Groton is a village and civil parish in the Babergh district, Suffolk, England, located around a mile north of the A1071 between Hadleigh and Sudbury. In 2021 the parish had a population of 299.

The parish church is dedicated to Saint Bartholomew. The village has no shops but does have the pub the Fox and Hounds. In addition to Groton village, the parish contains the hamlets of Broad Street, Castling's Heath, Gosling Green, Horner's Green, and Parliament Heath. It is home to several Ancient Woodlands: the Groton Wood SSSI, the Mill Wood and Winding Wood nature reserves, and a section of Bull's Cross Wood (part of the Milden Thicks SSSI). Also found in the parish are a tributary to the River Box and Pitches Mount, the remaining earthworks of a wooden castle.

The parish borders Boxford, Edwardstone, Kersey, Lindsey and Milden. There are 21 listed buildings in Groton.

==History==
The name "Groton" is derived from the Old English for 'Sandy or gravelly stream'. In 1086, Groton was listed in the Domesday Book as Grotena in the hundred of Babergh. The lord of the manor was originally the Abbot of Bury St Edmunds but, at the Dissolution, it was granted to the Winthrops.

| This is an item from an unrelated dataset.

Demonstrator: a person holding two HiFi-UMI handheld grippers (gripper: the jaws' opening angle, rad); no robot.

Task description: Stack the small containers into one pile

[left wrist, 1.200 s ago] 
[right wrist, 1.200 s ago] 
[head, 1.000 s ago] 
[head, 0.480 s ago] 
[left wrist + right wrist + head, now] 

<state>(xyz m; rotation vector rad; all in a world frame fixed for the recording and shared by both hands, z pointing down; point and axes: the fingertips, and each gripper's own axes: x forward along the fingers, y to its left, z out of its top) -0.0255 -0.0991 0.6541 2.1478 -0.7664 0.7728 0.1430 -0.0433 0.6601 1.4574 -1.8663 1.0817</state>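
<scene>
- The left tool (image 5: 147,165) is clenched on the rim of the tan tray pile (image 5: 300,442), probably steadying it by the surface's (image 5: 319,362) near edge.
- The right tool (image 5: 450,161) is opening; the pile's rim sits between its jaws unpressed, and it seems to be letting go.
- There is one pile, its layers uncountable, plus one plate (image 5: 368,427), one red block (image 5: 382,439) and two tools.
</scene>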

Groton, Massachusetts, is named after the village, as it was founded by a member of the Winthrop family. John Winthrop was born at Groton Manor in 1587; he became the leader of the Winthrop Fleet, a founder of the city of Boston, and one of the first Governors of the Massachusetts Bay Colony. The church has a Victorian stained glass window in his memory.

Groton, Connecticut, was also named after the village by Winthrop's son John Winthrop the Younger who settled in that area in 1646. On a common called "The Croft" in the village is an old Mulberry tree said to have been planted by Adam Winthrop, the grandfather of John the elder.

There are other locations named Groton in the United States, which are generally named after the Massachusetts town.

In 1894 it became part of Cosford Rural District which became part of the administrative county of West Suffolk in 1889. In 1974 it became part of Babergh non-metropolitan district in the non-metropolitan county of Suffolk.

==St Bartholomew's Church==

The parish church is dedicated to Saint Bartholomew. It is flint faced and has some 15th-century features; it was heavily restored in the 19th century. It is a Commonwealth War Grave site. St Bartholomew's is a Grade I listed building.

== Broad Street ==
Broad Street a hamlet in the parish, it is located near Mill Green. It is also the location of Pytches Mount.

==Pitches Mount==
In Groton Park, Pitches Mount or Pytches is an example of a Norman motte and bailey castle. It may have been built in the 12th Century by Adam de Cockfield. Only the motte or mound survives, which is 200 feet in diameter and covered in bushes and undergrowth. The name is thought by some to come from the Pecche family, who held Groton for the Abbot of Bury St Edmunds in 1200. It is more likely to be named after John Pytches who bought Groton Great House in 1805.

==Castling's Heath==
Castling's Heath is a hamlet in the parish. It has a barn called Castling's Hall, which is also called Dove Barn, where weddings take place.

==Gosling Green==
Gosling Green is a hamlet in the parish, It is just by Groton Wood SSSI.

==Notable residents==
- John Winthrop (1587–1649), founder of Boston and second governor of the Massachusetts Bay Colony
- John Winthrop the Younger (1606–1676), governor of the Connecticut Colony.
- Elizabeth Fones (1610–1673), early settler in the Massachusetts Bay Colony and founder of Greenwich, Connecticut.
- Deane Winthrop (1623–1704), Puritan colonist and first settler of Nashoba Valley.
- Lord Frederick Beauclerk (1773-1850), a notable cricketer during the single-wicket era.
- Robert Longden (1817–1895), clergyman and a cricketer.
- Ruth Rendell (1930-2015), award-winning crime writer.